● **Your objective**: Give the data again exactly, without images.

● **Dataset content**:
[Start of section]

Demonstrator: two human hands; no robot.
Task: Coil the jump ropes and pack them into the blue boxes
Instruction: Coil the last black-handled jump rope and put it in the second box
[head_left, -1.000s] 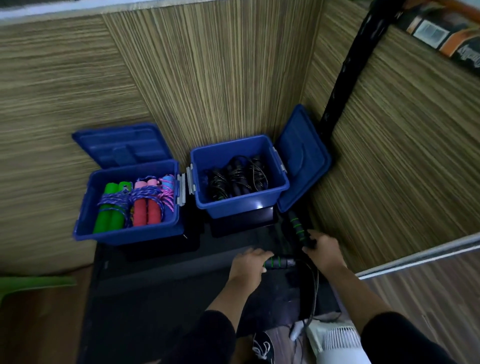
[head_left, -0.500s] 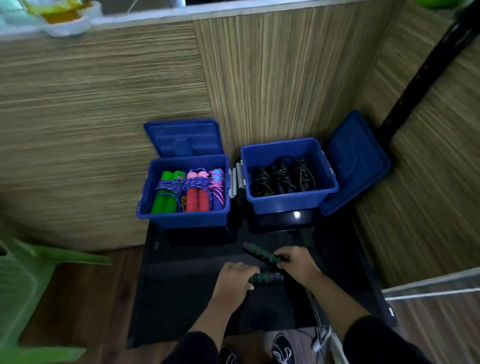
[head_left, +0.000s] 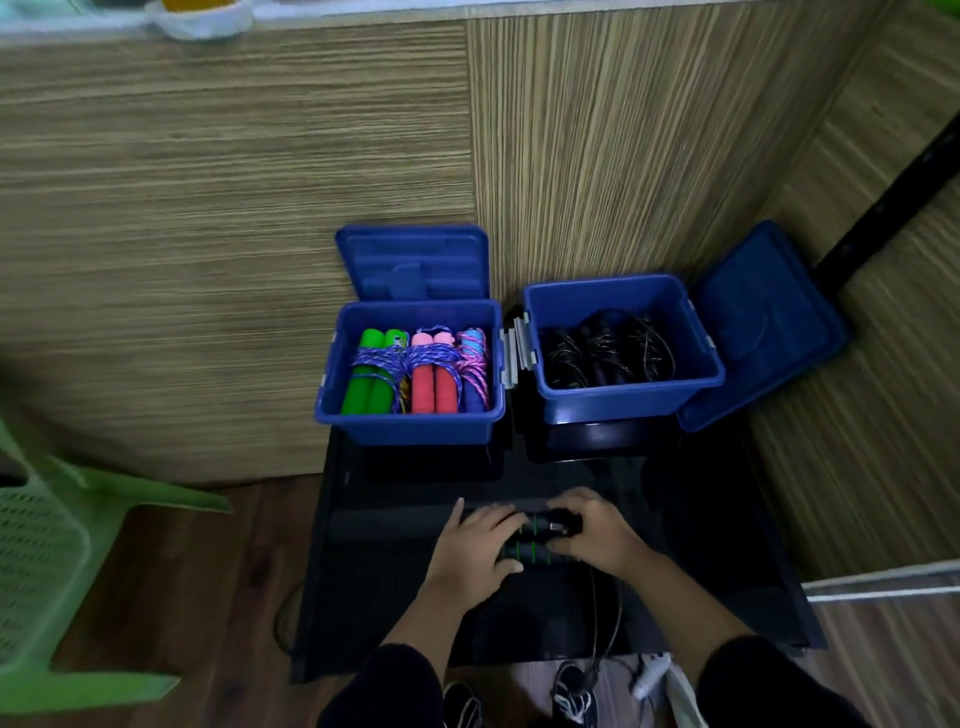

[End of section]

● **Answer for this exercise**:
Demonstrator: two human hands; no robot.
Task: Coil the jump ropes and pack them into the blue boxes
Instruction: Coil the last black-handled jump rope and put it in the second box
[head_left, -1.000s] 
[head_left, -0.500s] 
[head_left, +0.000s] 

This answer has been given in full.